Online phylogenetics resources provide platforms for researchers to investigate gene family data without having to install software and carry out their own analysis to cluster gene families and reconstruct gene trees. There are several other databases that provide plant gene family data, each with their own set of features (Bolser et al., 2017; Goodstein et al., 2012; Kriventseva et al., 2019; Mi et al., 2019; Van Bel et al., 2018). Table 2 compares the resources based on the number of plant genomes included, the taxonomic coverage, whether phylogenetic trees are displayed, whether functional information is provided for individual genes and how this information is presented, and whether users are able to customize trees by hiding less relevant species or adding a sequence of interest to a tree in the appropriate position.

TABLE 2

Comparison of PhyloGenes to similar resources

	PhyloGenes	PANTHER	PLAZA	EnsemblPlants	Phytozome	OrthoDB
No. of plant genomes	40	40	127	79	93	117
No. of non‐plant genomes	10	102	0	5	0	7,167
Displays phylogenetic tree	✓	✓	✓	✓	✗	✗
User can add sequences to tree ^a	✓	✓	✓	✗	✗	✗
User can remove sequences from tree ^b	✓	✗	✓	✗	✗	✗
Displays known function of family members next to tree ^c	✓	✗	✗	✗	✗	✗
Other gene information displayed next to tree	MSA	MSA	protein domain, gene structure	aligned region	N/A	N/A

PhyloGenes and PANTHER can add user sequences (one at a time) by tree grafting without altering the tree's original topology. PLAZA can add multiple user sequences to a tree by reconstructing the tree.

PhyloGenes lets user remove sequences of species not of interest without changing the tree's original topology. PLAZA removes sequences then reconstructs the tree.

PLAZA and Ensembl Plants both display known gene functions as GO terms with experimental evidence code. However, the information is shown on pages separate from the gene trees.

Comparison of PhyloGenes to similar resources PhyloGenes and PANTHER can add user sequences (one at a time) by tree grafting without altering the tree's original topology. PLAZA can add multiple user sequences to a tree by reconstructing the tree. PhyloGenes lets user remove sequences of species not of interest without changing the tree's original topology. PLAZA removes sequences then reconstructs the tree. PLAZA and Ensembl Plants both display known gene functions as GO terms with experimental evidence code. However, the information is shown on pages separate from the gene trees. These resources can be distinguished by 1) how they represent gene families (tree vs. no tree), 2) how they display functional annotations, 3) inclusion of non‐plant species and, 4) the ability to modify trees. Phytozome and OrthoDB provide lists of members of a gene family. Both also provide functional annotations. Phytozome presents gene functional annotations for each family member. The annotations are derived from various methods, but the supporting evidence is not provided. Therefore, it is not obvious to the user, which annotations are experimentally verified and which are computationally predicted, and the basis for the prediction. OrthoDB only displays functional annotations at the family level, also without showing evidence. PhyloGenes, PLAZA, Ensembl Plants and PANTHER all display phylogenetic trees of gene families. PLAZA and Ensembl Plants both display experimentally determined gene functions as GO terms with experimental evidence codes.
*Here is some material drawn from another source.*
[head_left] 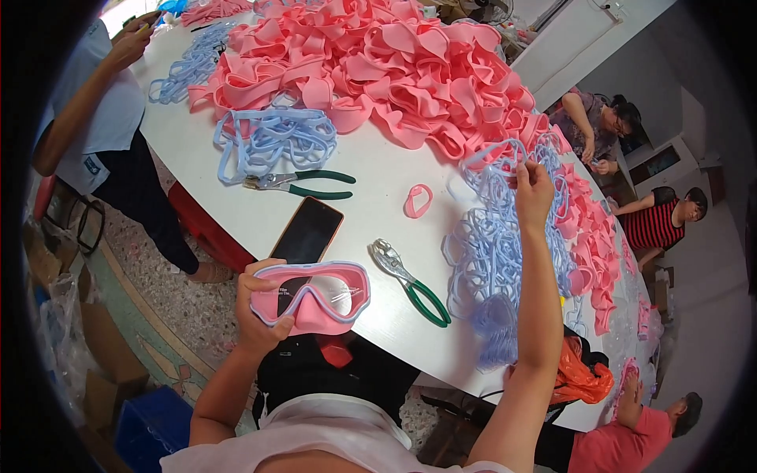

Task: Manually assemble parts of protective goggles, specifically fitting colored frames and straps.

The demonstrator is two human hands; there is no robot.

However, this information is shown on pages separate from the gene trees. PhyloGenes displays experimentally determined gene functions directly adjacent to the tree as GO terms with experimental evidence code. The visual alignment of experimentally determined gene functions with the gene tree allows for easy evaluation of evidence and projection of function to genes lacking direct experimental evidence. While PhyloGenes and Ensembl Plants include non‐plant model organisms in gene families, PLAZA does not, which prevents function inferences in cases where experimental evidence is available only for genes outside the plant kingdom. Only PhyloGenes and PLAZA enable users to remove sequences from a gene tree. These two resources, along with PANTHER, also enable users to add a new sequence to tree.

Using PhyloGenes to infer gene function and/or identify candidate genes

PhyloGenes provides a unique combination of precomputed gene families displayed as phylogenetic trees along with experimentally validated gene functions from model organisms not limited to plants. The platform maximizes the capacity for users to infer the function of uncharacterized genes and rigorously evaluate the evidence supporting such functional inference. It also enables users to discover evolutionary relationships between different gene functions. Below we describe two examples of how to use various features of PhyloGenes to predict the function of uncharacterized genes.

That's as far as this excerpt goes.